- _The task_
If "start" shows up in a line of the material, return that line.

☆ ☆ ☆ ☆ ☆

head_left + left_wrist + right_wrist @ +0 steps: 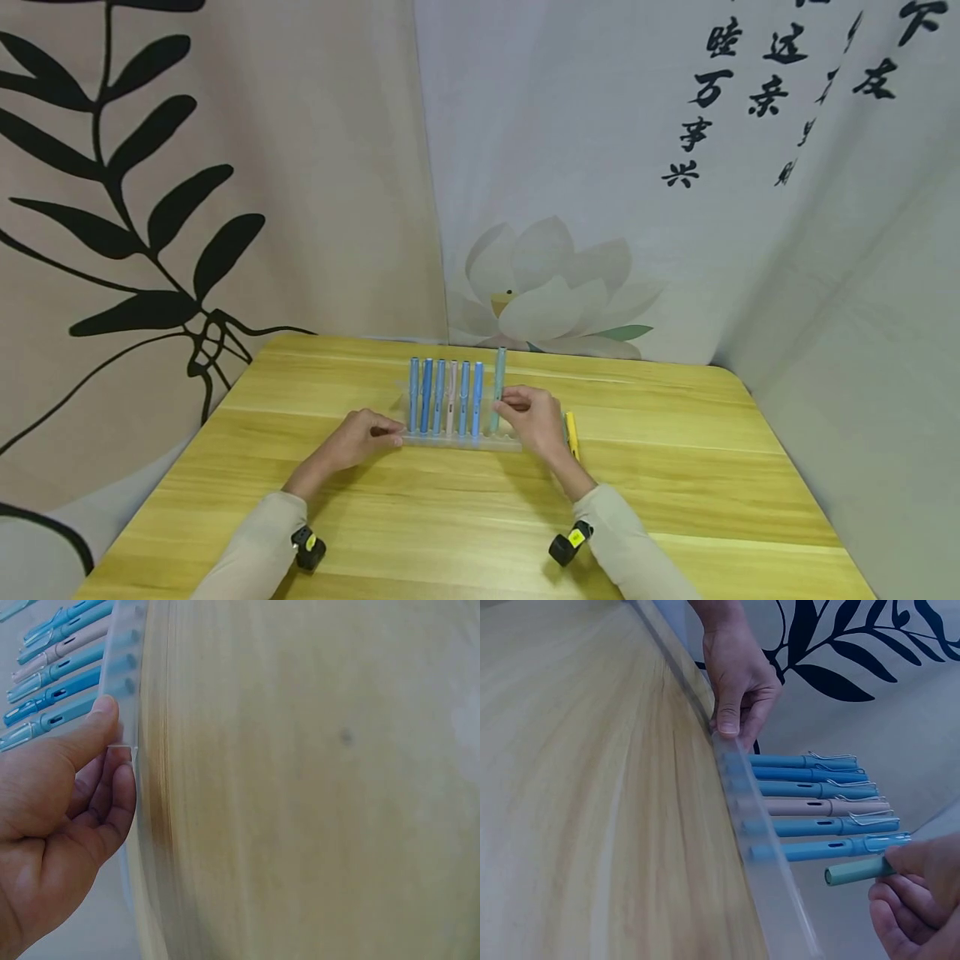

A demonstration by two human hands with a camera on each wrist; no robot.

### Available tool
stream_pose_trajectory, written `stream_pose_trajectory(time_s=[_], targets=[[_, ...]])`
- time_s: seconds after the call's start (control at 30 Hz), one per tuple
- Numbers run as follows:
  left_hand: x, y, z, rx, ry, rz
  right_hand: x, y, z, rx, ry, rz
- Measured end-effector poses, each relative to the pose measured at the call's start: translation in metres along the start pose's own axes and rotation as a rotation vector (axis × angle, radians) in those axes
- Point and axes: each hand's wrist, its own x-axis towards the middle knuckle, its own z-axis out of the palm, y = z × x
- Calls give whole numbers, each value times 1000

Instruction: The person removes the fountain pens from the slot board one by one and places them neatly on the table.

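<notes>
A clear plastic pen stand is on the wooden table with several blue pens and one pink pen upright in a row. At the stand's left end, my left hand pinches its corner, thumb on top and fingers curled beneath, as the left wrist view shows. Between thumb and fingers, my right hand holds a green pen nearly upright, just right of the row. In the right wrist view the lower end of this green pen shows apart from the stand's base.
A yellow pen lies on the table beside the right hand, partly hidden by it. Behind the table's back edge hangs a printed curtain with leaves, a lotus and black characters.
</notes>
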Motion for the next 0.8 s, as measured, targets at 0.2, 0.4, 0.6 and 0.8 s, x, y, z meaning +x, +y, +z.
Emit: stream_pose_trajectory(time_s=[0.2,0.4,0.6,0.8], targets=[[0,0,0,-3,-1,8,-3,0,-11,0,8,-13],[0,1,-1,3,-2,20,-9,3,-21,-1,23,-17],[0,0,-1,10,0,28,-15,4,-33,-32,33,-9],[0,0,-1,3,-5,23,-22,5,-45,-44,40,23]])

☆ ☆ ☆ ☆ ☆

- _Exercise response_
- time_s: seconds after the call's start (control at 30 Hz), one per tuple
- Measured end-effector poses, each relative to the pose measured at the call's start: translation in metres along the start pose's own axes and rotation as a rotation vector (axis × angle, radians) in those axes

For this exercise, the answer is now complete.